HOLT HAULING AND WAREHOUSING SYSTEMS, INC., Appellant, v. ARONOW ROOFING COMPANY.

Superior Court of Pennsylvania.

Argued March 30, 1982.

Filed January 14, 1983.

*159 Arnold Levin, Philadelphia, for appellant.

Saul Doner, Philadelphia, for appellee.

Before WIEAND, McEWEN and POPOVICH, JJ.

WIEAND, Judge:

Holt Hauling and Warehousing Systems, Inc. (Holt) has appealed from an order dismissing an action in assumpsit against Aronow Roofing Company (Aronow) on grounds that the court lacked "in personam jurisdiction over [Aronow]." *160 The action was commenced by the issuance of a summons served on Aronow by certified mail, return receipt requested, directed to Aronow's office and principal place of business in Camden, New Jersey. Aronow is a New Jersey corporation. Holt is a Pennsylvania corporation with principal place of business in Gloucester, New Jersey. These facts are contained in a subsequently filed complaint which alleges that Holt has been damaged by Aronow's breach of a contract to place a new roof on Holt's building in Gloucester, New Jersey.

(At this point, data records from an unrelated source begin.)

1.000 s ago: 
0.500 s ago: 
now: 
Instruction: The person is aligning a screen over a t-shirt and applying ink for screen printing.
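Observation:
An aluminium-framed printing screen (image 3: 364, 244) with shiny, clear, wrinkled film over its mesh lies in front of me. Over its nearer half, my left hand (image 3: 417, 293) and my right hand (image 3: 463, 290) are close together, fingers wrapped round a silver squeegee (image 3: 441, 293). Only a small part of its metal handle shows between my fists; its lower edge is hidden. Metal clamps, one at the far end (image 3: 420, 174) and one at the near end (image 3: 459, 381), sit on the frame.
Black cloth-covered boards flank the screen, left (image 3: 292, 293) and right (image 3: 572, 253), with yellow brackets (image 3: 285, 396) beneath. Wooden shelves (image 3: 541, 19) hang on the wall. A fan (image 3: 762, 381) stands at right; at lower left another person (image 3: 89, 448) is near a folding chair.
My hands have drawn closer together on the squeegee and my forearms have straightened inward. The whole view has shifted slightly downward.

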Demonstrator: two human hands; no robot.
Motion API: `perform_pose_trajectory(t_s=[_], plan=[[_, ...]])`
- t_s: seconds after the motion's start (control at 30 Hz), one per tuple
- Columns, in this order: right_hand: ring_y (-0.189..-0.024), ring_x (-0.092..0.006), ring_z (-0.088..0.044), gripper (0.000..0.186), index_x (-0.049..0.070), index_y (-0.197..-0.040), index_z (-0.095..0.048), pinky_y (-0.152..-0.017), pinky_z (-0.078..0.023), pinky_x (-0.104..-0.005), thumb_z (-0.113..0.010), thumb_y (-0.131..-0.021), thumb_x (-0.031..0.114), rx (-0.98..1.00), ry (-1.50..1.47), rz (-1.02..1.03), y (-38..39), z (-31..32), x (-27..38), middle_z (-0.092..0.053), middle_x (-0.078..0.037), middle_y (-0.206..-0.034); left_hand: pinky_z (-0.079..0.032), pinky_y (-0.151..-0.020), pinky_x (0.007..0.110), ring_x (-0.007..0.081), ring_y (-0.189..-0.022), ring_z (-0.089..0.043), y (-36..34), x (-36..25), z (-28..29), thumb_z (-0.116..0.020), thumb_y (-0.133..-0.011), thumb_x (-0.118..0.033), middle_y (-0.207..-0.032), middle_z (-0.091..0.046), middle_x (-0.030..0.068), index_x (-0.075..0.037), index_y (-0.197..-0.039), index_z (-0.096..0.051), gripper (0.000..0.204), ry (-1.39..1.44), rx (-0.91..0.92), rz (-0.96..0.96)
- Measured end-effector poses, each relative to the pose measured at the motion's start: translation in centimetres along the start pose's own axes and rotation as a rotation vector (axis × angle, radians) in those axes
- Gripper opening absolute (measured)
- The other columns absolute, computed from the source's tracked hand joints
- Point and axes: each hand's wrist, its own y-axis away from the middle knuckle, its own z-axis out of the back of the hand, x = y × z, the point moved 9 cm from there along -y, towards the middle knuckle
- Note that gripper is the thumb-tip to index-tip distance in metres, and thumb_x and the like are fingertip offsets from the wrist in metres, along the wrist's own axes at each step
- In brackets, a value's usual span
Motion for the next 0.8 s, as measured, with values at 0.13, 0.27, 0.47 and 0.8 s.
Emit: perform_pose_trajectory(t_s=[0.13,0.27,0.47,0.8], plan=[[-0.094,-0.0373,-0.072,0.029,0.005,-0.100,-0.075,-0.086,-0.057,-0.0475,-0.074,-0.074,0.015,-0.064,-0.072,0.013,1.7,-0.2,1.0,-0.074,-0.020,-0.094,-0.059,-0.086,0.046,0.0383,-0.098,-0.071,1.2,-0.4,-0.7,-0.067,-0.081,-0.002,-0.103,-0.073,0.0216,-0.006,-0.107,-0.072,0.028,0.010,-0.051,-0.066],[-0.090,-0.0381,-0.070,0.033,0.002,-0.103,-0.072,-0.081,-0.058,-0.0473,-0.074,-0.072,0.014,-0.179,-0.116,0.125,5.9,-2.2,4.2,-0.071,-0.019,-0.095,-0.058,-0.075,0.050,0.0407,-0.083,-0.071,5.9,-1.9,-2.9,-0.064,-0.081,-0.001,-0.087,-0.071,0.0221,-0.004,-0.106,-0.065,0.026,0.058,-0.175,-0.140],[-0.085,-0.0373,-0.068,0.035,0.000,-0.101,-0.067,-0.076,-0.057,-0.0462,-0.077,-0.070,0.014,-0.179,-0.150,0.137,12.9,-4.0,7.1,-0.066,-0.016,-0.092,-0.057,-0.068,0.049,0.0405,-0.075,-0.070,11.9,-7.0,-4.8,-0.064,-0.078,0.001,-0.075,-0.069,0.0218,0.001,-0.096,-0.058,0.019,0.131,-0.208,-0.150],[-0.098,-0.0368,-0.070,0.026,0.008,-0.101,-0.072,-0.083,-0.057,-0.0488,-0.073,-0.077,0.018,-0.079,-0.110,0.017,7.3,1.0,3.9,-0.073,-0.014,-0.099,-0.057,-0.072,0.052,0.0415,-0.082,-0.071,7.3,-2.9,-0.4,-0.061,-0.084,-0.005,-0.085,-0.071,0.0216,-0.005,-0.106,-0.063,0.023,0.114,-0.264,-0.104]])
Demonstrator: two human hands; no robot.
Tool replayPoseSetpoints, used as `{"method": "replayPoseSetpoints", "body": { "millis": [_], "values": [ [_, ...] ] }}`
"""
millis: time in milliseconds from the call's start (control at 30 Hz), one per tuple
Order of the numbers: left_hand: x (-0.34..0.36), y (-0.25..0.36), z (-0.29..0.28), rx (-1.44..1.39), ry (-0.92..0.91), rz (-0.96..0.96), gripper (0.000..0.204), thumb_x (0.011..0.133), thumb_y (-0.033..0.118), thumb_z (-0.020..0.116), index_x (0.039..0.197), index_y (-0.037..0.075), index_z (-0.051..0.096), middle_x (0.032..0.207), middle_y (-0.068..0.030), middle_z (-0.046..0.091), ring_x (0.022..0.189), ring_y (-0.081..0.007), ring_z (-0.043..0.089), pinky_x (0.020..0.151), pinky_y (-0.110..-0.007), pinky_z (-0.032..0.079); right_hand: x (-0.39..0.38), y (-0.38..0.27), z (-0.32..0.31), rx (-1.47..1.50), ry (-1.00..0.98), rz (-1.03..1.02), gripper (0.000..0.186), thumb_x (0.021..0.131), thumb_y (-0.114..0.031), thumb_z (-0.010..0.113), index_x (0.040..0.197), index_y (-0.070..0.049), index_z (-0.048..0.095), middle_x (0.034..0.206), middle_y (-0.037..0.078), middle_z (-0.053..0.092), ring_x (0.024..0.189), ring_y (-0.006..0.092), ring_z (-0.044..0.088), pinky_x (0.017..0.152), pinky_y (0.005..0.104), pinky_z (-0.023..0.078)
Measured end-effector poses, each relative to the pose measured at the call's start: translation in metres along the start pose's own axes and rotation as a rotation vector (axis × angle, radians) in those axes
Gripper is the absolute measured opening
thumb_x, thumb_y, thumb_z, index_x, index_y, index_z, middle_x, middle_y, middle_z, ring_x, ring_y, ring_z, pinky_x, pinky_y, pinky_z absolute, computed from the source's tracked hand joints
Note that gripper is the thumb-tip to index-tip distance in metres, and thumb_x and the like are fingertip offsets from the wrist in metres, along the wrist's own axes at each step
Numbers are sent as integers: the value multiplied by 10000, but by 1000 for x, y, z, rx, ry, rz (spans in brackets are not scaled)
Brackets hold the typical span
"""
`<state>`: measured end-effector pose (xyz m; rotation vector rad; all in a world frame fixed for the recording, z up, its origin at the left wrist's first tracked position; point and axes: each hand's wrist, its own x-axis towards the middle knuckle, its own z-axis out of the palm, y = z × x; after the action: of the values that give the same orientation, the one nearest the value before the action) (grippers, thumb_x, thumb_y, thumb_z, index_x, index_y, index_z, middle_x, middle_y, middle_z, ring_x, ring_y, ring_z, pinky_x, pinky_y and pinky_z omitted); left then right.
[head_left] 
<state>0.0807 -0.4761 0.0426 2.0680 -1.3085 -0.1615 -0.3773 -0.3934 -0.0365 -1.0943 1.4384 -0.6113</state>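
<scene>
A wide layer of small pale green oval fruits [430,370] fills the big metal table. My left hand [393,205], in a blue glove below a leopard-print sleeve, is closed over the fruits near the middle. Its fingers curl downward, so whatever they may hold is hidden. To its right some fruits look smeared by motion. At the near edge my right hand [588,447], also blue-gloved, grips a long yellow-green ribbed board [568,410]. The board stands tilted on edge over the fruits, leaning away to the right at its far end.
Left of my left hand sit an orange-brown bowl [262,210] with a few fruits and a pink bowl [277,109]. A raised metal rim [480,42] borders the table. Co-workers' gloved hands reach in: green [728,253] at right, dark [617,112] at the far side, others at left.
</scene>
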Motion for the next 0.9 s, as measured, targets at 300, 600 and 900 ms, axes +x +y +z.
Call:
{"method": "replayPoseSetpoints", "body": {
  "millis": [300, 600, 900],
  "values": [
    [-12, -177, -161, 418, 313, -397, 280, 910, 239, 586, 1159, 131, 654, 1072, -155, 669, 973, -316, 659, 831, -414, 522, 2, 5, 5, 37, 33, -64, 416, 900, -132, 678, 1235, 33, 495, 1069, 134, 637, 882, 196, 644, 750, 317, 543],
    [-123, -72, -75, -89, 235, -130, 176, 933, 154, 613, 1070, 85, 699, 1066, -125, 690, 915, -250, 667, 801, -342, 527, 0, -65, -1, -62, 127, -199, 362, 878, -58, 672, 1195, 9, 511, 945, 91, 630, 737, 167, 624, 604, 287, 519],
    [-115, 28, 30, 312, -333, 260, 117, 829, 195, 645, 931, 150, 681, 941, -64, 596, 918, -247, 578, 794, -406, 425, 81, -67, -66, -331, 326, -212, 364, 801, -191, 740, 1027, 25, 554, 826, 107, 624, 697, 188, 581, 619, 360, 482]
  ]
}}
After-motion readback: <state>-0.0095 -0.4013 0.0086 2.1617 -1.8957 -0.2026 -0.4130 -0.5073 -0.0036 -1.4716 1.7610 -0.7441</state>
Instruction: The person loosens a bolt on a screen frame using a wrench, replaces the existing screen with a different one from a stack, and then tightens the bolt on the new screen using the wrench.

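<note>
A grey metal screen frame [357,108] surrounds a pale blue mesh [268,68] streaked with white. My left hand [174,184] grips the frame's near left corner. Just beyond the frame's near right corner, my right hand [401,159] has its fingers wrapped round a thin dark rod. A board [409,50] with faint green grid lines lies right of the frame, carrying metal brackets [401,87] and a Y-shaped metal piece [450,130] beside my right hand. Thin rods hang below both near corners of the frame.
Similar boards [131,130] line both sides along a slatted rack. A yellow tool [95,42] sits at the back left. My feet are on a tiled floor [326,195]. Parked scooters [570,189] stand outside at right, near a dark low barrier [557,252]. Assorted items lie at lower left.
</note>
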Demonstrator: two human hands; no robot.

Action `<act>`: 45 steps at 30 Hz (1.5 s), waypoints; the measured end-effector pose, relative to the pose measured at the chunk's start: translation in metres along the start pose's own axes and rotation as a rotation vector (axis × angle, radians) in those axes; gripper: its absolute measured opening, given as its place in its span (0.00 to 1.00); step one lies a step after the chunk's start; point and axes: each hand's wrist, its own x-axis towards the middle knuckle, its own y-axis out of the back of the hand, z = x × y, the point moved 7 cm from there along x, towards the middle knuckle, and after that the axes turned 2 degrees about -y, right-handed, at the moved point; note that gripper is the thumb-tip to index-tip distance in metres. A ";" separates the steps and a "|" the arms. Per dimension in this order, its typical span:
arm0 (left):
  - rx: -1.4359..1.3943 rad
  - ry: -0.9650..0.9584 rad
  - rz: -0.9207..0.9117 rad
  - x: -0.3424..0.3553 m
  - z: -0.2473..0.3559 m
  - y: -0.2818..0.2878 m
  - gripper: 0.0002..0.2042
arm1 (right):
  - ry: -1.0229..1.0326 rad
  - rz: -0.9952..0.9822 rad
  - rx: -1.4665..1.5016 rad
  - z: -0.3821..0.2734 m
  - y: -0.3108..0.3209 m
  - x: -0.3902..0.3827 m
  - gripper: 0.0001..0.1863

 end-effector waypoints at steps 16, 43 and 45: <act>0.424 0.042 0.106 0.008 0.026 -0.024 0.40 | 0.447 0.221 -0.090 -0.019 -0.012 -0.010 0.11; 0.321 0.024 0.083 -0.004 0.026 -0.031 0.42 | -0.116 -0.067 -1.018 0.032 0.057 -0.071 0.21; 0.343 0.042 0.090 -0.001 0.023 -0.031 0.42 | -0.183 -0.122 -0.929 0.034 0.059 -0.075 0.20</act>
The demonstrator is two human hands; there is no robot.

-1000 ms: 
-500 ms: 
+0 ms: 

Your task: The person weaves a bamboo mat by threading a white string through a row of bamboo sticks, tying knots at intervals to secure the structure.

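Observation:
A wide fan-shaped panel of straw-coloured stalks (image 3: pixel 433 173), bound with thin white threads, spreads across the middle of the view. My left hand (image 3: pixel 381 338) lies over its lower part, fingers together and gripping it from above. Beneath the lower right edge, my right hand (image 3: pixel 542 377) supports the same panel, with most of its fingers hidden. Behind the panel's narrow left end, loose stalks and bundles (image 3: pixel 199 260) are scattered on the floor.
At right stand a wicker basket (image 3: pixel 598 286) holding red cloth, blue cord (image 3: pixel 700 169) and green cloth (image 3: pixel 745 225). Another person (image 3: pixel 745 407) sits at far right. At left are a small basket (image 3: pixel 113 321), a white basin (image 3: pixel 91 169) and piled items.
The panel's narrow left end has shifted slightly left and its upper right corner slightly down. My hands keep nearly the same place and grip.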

Preliminary objections were filed by Aronow alleging, inter alia,[1] that the trial court lacked jurisdiction because the agreement had been executed in New Jersey, performance was to take place in New Jersey, and the places of business of both parties were located in New Jersey. Holt's answer to Aronow's preliminary objections admitted these facts but countered that Aronow regularly and systematically did business in Pennsylvania and, therefore, was properly subjected to suit in Pennsylvania. See: 42 Pa.C.S. § 5301(a)(2).[2] Aronow caused its preliminary objections to be listed for determination; and the trial court, *161 without receiving evidence, sustained Aronow's objections to the court's jurisdiction and dismissed the complaint. An opinion filed pursuant to Pa.R.A.P. 1925(a) suggests that Holt failed to "meet its burden and show" that Aronow regularly and systematically did business in Pennsylvania. Hence, the order dismissing the complaint. This was error.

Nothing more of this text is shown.